### What this task involves:
Copy, word for word, each line of the data below from the first through the line containing "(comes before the", and stop there.

= Beginning of Section =

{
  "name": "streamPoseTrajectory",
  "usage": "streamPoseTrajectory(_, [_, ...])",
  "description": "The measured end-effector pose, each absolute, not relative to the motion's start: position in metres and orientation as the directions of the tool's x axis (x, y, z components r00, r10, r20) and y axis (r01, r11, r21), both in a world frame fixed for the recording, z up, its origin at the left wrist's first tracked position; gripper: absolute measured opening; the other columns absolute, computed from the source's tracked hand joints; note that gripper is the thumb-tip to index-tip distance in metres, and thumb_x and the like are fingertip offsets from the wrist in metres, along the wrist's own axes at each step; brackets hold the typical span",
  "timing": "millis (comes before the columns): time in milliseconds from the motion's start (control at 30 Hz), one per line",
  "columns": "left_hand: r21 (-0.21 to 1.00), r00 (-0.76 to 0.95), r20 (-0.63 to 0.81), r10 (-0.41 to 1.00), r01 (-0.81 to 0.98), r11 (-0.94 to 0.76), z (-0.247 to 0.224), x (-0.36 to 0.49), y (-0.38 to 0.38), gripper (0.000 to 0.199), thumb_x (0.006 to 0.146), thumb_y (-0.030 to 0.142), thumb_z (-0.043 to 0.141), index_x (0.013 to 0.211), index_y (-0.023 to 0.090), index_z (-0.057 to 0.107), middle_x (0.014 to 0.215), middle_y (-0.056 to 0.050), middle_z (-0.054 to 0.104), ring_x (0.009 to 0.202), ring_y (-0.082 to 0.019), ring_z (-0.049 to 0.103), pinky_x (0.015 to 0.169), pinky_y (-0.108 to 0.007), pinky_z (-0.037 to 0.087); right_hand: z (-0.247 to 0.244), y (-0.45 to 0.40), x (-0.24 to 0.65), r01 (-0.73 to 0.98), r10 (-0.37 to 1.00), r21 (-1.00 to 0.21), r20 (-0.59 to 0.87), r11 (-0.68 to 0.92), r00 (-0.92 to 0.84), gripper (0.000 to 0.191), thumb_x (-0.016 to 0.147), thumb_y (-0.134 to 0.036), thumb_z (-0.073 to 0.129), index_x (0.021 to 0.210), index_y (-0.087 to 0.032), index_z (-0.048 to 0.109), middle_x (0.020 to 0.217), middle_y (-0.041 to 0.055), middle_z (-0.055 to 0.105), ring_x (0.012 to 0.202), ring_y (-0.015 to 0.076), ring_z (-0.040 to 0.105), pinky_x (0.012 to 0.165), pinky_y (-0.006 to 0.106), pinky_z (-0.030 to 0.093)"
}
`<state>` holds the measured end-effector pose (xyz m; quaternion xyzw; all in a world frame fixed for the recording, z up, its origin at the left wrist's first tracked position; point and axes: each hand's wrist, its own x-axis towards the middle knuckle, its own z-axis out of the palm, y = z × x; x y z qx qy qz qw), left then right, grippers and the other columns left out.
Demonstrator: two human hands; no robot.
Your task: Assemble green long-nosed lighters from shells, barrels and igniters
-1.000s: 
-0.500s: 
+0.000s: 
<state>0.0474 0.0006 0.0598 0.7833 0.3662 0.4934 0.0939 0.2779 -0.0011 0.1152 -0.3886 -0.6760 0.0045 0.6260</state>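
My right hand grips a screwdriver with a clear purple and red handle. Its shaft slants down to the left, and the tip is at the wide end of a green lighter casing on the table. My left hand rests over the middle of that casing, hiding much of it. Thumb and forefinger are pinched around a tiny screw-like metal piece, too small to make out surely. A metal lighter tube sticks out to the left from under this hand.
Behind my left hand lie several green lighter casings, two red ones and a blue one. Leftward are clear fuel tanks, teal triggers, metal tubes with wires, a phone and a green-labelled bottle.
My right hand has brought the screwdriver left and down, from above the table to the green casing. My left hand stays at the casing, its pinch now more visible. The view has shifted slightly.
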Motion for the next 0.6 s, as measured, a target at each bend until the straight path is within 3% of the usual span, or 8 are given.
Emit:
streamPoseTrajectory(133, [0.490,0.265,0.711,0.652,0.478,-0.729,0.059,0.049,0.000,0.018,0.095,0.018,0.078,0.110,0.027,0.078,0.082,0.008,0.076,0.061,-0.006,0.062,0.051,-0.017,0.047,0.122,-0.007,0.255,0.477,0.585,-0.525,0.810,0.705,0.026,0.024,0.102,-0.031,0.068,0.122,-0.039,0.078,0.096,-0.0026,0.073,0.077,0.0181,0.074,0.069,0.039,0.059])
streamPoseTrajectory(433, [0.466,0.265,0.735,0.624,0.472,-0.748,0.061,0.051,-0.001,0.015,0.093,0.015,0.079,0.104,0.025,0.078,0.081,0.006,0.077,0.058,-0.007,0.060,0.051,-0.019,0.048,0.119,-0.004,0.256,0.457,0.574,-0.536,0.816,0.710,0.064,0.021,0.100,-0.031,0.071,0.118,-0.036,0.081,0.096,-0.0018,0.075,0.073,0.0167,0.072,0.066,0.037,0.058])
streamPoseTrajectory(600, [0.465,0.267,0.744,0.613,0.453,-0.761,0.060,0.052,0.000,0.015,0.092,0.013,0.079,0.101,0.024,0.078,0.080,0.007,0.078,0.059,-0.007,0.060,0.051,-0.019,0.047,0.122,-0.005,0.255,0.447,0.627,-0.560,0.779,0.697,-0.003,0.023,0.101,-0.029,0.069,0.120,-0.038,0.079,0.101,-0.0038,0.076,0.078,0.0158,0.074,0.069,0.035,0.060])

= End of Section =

### Reply to the exercise:
{
  "name": "streamPoseTrajectory",
  "usage": "streamPoseTrajectory(_, [_, ...])",
  "description": "The measured end-effector pose, each absolute, not relative to the motion's start: position in metres and orientation as the directions of the tool's x axis (x, y, z components r00, r10, r20) and y axis (r01, r11, r21), both in a world frame fixed for the recording, z up, its origin at the left wrist's first tracked position; gripper: absolute measured opening; the other columns absolute, computed from the source's tracked hand joints; note that gripper is the thumb-tip to index-tip distance in metres, and thumb_x and the like are fingertip offsets from the wrist in metres, along the wrist's own axes at each step; brackets hold the typical span",
  "timing": "millis (comes before the columns): time in milliseconds from the motion's start (control at 30 Hz), one per line",

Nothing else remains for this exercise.